Avery Island (historically ) is a salt dome best known as the source of Tabasco sauce. Located in Iberia Parish, Louisiana, United States, it is approximately  inland from Vermilion Bay, which in turn opens onto the Gulf of Mexico. A small human population lives on the island.  The island is listed on the National Register of Historic Places.

History

The island was named after the Avery family, who settled there in the 1860s, but long before that, Native Americans had found that Avery Island's verdant flora covered a precious natural resource—a massive salt dome. There, Native Americans boiled the Island's briny spring water to extract salt, which they traded to other tribes as far away as central Texas, Arkansas, and Ohio.

According to records maintained prior to 1999 in the Southern Historical Collection at the University of North Carolina at Chapel Hill, Petite Anse Island, renamed Avery Island in the late 19th century, was purchased by John Craig Marsh of New Jersey in 1818. Marsh operated a sugar plantation on the island's fertile soil. His daughter, Sarah Craig Marsh, married Daniel Dudley Avery in 1837, thus uniting the Marsh and Avery families. Daniel Dudley Avery hailed from Baton Rouge, and was a jurist. In 1849, Daniel became co-owner of his in-law's sugar plantation, and in 1855 he became sole owner.

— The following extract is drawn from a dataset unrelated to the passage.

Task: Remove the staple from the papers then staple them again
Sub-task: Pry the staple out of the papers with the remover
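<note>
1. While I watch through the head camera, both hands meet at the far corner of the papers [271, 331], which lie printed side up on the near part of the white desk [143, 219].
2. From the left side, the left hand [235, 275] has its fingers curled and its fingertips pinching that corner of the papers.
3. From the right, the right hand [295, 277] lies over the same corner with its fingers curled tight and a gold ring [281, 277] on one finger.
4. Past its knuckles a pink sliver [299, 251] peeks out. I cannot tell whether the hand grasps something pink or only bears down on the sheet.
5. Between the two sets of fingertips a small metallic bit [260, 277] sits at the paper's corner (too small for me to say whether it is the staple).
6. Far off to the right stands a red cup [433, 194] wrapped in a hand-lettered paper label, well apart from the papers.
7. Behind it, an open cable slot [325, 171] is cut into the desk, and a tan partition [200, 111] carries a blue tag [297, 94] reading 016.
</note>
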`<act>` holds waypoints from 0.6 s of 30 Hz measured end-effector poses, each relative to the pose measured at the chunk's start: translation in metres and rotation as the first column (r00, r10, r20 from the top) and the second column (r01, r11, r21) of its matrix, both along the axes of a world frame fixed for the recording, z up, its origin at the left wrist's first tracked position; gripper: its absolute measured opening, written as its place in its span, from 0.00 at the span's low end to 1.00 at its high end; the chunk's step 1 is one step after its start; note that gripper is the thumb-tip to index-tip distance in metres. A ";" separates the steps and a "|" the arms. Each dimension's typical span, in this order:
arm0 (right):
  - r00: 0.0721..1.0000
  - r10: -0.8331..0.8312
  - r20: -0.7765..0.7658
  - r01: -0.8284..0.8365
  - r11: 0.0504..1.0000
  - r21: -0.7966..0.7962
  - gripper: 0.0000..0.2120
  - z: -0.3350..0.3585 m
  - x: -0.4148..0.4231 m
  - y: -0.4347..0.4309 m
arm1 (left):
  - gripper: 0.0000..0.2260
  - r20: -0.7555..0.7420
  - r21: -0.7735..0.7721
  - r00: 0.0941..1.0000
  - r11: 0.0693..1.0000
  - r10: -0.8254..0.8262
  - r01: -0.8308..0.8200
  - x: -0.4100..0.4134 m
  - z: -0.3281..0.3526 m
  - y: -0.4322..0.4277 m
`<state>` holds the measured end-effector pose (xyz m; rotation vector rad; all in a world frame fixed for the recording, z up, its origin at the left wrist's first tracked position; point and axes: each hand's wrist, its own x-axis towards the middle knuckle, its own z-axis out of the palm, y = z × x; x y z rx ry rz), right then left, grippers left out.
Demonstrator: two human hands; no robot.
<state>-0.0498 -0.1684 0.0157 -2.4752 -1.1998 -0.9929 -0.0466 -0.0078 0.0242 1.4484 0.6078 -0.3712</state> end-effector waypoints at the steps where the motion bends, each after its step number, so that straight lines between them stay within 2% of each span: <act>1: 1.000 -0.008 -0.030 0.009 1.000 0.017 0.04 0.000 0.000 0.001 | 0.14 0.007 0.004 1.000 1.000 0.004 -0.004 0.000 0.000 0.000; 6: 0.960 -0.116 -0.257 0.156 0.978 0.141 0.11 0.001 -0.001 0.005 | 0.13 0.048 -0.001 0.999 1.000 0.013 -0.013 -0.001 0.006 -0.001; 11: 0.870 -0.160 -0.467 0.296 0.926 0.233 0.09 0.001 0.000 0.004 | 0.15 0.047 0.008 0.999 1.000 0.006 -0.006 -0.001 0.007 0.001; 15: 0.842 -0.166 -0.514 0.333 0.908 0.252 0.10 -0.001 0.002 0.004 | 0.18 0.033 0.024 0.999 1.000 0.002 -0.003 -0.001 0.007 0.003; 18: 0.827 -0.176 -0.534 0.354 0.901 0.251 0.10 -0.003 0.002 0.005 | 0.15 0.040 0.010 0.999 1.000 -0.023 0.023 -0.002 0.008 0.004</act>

During the American Civil War, a mine of pure rock salt was founded on Avery Island in May 1862, which subsequently produced more than 22 million pounds (10,000 metric tons) of salt for the Confederacy. According to the historian John D. Winters in his The Civil War in Louisiana (1963), the rock salt mine had been well-protected, until Union General Nathaniel P. Banks began a push up Bayou Teche. After an all-night march, Union Colonel W.K. Kimball, in Winters' words, "advanced to the beautiful little island and, without opposition, burned eighteen buildings, smashed the steam engines and mining equipment, scattered six hundred barrels of salt awaiting shipping, and brought away a ton of gunpowder left behind by Confederate Lieutenant-General Taylor's men."

Before the Civil War, Edmund McIlhenny joined the Avery family, by marrying Mary Eliza Avery, daughter of Daniel Dudley Avery and Sarah Marsh Avery.
In 1868, McIlhenny founded McIlhenny Company, and began manufacturing Tabasco brand pepper sauce. In 1870, he received letters patent for his sauce processing formula. That same basic process is still used today.

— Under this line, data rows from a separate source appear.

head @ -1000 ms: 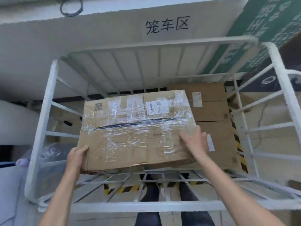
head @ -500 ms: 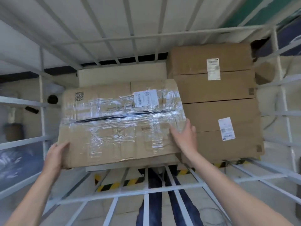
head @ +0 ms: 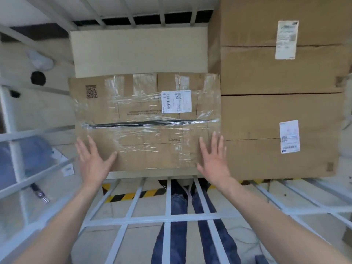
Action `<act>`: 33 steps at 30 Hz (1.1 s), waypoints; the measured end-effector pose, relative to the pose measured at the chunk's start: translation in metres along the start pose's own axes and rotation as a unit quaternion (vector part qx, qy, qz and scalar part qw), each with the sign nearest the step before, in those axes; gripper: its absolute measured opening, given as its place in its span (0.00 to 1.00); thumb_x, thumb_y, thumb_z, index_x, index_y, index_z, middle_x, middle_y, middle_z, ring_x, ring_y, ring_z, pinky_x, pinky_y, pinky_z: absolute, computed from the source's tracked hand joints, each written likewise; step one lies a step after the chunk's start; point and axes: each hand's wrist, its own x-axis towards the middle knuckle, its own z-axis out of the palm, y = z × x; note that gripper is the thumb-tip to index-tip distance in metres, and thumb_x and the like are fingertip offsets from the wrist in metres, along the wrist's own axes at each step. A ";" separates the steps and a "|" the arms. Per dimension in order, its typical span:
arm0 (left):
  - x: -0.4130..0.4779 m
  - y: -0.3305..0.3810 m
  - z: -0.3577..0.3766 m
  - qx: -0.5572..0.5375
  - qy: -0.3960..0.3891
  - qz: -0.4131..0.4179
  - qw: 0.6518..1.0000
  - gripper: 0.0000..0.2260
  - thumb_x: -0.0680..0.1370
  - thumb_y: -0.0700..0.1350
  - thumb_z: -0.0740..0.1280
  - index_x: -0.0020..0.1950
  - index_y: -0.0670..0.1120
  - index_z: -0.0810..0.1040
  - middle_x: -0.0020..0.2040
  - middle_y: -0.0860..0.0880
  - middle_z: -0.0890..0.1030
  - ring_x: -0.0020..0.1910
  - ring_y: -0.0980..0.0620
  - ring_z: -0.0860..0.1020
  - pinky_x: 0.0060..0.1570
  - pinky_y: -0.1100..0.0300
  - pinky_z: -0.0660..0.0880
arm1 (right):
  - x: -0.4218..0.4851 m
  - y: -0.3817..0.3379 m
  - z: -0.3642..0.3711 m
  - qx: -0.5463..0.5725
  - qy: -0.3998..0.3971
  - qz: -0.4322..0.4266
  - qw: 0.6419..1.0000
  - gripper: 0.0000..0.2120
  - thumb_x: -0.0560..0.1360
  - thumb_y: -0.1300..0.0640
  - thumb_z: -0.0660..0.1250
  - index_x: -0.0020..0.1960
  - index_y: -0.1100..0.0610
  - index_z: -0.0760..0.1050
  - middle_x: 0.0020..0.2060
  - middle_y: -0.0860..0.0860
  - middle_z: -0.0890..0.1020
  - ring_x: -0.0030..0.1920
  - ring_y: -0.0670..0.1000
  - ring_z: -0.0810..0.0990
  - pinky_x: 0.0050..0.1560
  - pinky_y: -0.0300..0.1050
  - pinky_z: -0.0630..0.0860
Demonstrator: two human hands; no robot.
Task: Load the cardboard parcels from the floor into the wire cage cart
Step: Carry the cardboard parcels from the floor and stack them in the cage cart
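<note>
From the head view we see the taped parcel (head: 144,121) lying inside the wire cage cart (head: 152,219), just beside stacked brown boxes (head: 276,111) on its right, with a pale box (head: 139,52) behind it. Our left hand (head: 93,159) and right hand (head: 213,159) are at its near corners, fingers (head: 214,139) straight and spread apart, gripping nothing.

Viewpoint: head-worn, one wide-angle camera, right over the wire cage cart (head: 148,219).
Facing: steeply down and forward, into the cart.
Nearness: close in, taped parcel (head: 144,134) mid-frame.
</note>
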 end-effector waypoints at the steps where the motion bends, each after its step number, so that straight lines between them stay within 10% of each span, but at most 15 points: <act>1: -0.008 0.011 0.006 0.041 -0.018 0.061 0.997 0.50 0.71 0.72 0.64 0.81 0.55 0.38 0.81 0.44 0.38 0.79 0.47 0.36 0.73 0.45 0.42 | 0.003 -0.003 0.002 -0.022 0.002 -0.013 1.000 0.53 0.76 0.40 0.63 0.73 0.47 0.19 0.71 0.61 0.20 0.71 0.70 0.23 0.74 0.70 0.42; 7: 0.005 0.049 0.018 0.108 -0.085 0.084 0.987 0.55 0.64 0.76 0.61 0.80 0.55 0.37 0.79 0.44 0.33 0.78 0.42 0.32 0.71 0.33 0.40 | 0.027 -0.010 -0.009 -0.051 -0.018 -0.001 0.999 0.53 0.70 0.23 0.52 0.76 0.46 0.23 0.71 0.59 0.21 0.70 0.70 0.22 0.70 0.71 0.35; 25: 0.195 0.222 -0.074 0.067 -0.018 0.082 0.994 0.49 0.73 0.65 0.69 0.81 0.46 0.45 0.82 0.43 0.41 0.79 0.36 0.41 0.74 0.33 0.49 | 0.192 -0.007 -0.190 0.007 0.051 -0.024 0.998 0.56 0.69 0.27 0.66 0.80 0.46 0.35 0.78 0.56 0.31 0.75 0.67 0.29 0.73 0.70 0.39; 33: 0.141 0.229 -0.053 0.040 -0.007 0.146 0.988 0.35 0.80 0.55 0.65 0.80 0.45 0.54 0.81 0.38 0.51 0.78 0.35 0.50 0.74 0.40 0.57 | 0.172 0.005 -0.185 0.015 0.101 -0.058 0.993 0.48 0.75 0.33 0.62 0.81 0.49 0.38 0.80 0.53 0.36 0.77 0.63 0.32 0.75 0.69 0.40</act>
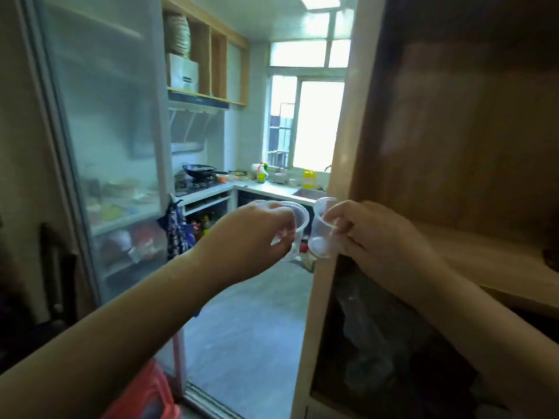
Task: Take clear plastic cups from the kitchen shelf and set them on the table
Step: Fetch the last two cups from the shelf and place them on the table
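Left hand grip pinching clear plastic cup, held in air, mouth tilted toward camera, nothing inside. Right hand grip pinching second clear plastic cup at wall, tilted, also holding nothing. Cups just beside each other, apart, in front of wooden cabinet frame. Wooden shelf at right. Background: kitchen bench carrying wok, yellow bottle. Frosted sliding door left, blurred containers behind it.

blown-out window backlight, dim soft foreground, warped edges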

In 1938, his son, Edward Avery McIlhenny established a nutria farm on Avery Island, Louisiana, near the factory where the company that bears his family name makes Tabasco sauce. According to company history, McIlhenny bought his stock of nutrias from a farm near New Orleans, so he was not the first to introduce the creature, a native of southern Brazil, Argentina, and Chile, to North America. What is certain, though, is that McIlhenny, for reasons unknown, released an unknown but probably large number of nutrias into the wild from the confines of Avery Island, and from there they fanned out and proliferated.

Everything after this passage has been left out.